A preocupação do governo é tornar possível, a curto prazo, a geração de energia térmica a gás nas usinas que já estão quase prontas para entrar em operação. Ele citou as usinas de Fortaleza, Recife, Bahia, Rio Grande do Sul, além de outras três no Rio de Janeiro e três em São Paulo. Nesta semana Tourinho também afirmou que está sendo estudada a conveniência de a Eletrobrás ser autorizada a comercializar eletricidade, para que possa atuar como compradora de última instância para a viabilização de projetos de geração termelétricas.
Segundo o ministro, já estão resolvidas com a Petrobrás as questões de disponibilidade do gás natural no País. "O que existia era a falta de uma política de governo para o setor", afirmou Tourinho. No entender do ministro, a única solução para reduzir a vulnerabilidade do setor energético no País são os investimentos nas usinas térmicas a gás.

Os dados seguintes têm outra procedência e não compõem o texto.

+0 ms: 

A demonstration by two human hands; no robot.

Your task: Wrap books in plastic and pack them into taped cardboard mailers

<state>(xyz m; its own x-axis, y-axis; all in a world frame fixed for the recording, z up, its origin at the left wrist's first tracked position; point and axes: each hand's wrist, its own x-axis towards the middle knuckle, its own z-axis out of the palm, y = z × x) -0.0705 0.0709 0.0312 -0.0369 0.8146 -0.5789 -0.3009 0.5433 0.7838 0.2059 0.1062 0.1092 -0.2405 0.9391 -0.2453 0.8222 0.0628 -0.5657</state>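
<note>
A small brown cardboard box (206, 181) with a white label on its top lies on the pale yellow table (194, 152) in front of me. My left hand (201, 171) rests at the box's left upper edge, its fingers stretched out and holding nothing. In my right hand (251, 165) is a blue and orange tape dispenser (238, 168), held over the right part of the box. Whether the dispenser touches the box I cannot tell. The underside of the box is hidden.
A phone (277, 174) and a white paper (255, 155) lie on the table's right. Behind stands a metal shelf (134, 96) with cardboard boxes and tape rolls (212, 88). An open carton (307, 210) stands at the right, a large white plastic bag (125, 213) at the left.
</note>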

"No fundo, a Petrobrás tratava de cada assunto dentro da visão da empresa e não sob a lógica do País." Ele lembrou que a estatal chegou a cogitar em atrelar o preço do gás de Urucu, que abastecerá Manaus, à valorização cambial, o que seria um contra-senso. "Não há gás mais nacional que aquele produzido na Amazônia", afirmou. "Agora vai se tirar o gás, a empresa será remunerada pelo preço justo e Manaus terá energia também pelo preço justo", disse.
O ministro descartou a possibilidade de haver novos subsídios para o setor. As discussões com as distribuidoras de gás do Rio de Janeiro, segundo o ministro, também já foram encerradas. Depois de várias negociações, nas quais o governo ameaçou entrar na justiça contra as distribuidoras estaduais, a tarifa para uso do gás ficou US$ 0,15 por milhão de BTU (medida usada para o gás), ou seja 75% menor que os US$ 0,60 por milhão de BTU pretendidos pelas empresas.